Our last column explored the content of education today. This one will explore the structure itself: addressing the big problem of Middle School.
Most of the country divides up children into Elementary School (kindergarten through 6th grade; Middle School 7th and 8th, High School 9th-12th). These divisions are supposed to track the physical and mental changes in children as they transition through these years. Today, however, information is pouring in about Middle Schools---in movies, reports from parents, and accounts from children themselves.
There is no doubt that hormonal changes are the great divide between children and adolescents, and there doesn?t seem to be much adult help while children undergo these changes.
I never experienced Middle School, and from what I hear and read, I am so glad I didn?t.
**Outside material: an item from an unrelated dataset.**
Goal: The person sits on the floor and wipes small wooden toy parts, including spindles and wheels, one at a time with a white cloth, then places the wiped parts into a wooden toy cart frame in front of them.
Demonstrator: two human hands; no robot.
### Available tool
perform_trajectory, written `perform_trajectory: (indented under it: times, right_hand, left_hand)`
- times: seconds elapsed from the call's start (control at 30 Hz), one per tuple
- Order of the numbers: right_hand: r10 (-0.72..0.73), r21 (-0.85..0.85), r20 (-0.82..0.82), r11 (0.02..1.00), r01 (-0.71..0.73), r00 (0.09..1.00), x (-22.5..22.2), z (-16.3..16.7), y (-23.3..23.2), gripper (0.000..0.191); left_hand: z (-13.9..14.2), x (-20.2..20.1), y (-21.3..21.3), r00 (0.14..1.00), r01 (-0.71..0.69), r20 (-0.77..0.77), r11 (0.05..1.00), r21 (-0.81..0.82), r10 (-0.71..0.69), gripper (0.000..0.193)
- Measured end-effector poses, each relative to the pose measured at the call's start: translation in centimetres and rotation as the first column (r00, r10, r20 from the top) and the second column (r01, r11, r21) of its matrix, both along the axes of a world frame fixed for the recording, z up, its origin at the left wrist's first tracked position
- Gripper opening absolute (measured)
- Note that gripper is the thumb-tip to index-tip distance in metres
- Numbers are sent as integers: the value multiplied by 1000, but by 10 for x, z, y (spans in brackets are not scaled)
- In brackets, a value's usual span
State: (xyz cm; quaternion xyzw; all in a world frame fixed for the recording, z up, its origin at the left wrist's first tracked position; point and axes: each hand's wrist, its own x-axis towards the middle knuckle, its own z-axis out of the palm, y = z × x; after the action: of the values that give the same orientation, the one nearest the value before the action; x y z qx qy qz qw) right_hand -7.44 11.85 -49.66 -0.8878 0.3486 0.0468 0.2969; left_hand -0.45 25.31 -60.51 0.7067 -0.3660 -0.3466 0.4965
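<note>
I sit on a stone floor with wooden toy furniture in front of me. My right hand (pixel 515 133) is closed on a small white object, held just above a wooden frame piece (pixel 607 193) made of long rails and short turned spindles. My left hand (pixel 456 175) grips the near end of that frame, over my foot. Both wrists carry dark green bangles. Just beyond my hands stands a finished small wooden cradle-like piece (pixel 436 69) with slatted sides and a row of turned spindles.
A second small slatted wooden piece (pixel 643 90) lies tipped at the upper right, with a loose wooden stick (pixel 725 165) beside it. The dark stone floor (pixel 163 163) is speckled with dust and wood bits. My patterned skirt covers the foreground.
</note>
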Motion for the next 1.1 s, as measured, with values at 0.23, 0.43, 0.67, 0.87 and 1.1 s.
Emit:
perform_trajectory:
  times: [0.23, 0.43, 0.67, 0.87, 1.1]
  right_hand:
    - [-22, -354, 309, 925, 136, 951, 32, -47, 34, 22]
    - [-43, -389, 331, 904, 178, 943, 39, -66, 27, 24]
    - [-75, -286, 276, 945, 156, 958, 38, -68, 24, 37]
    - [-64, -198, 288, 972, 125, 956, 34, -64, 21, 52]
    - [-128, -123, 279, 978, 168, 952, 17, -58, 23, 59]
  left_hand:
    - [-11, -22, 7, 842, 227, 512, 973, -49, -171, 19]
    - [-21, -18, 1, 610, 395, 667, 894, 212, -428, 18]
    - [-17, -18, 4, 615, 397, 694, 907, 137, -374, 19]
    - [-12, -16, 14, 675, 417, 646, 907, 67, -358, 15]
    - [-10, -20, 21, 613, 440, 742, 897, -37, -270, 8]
My school system was in New York State from the 1940s to 1950s. My schools were all in Rochester, New York, in a city of 300,000, blessed with plenty of culture (much paid for by the George Eastman estate) and industries with a long life (Eastman Kodak, Bausch & Lomb, and Xerox). We had excellent museums and public libraries, a great music school, and a university.
The grade school system then was Kindergarten through 7th grade, the last grade before teen ages. I attended a public high school built during the Roosevelt Administration: a big school that brought together all the ethnicities then dominant in the city: Anglo-Saxon, German, Jewish, Italian, Polish. I do not remember any Black children in this particular school; the Black neighborhood was in another part of the city.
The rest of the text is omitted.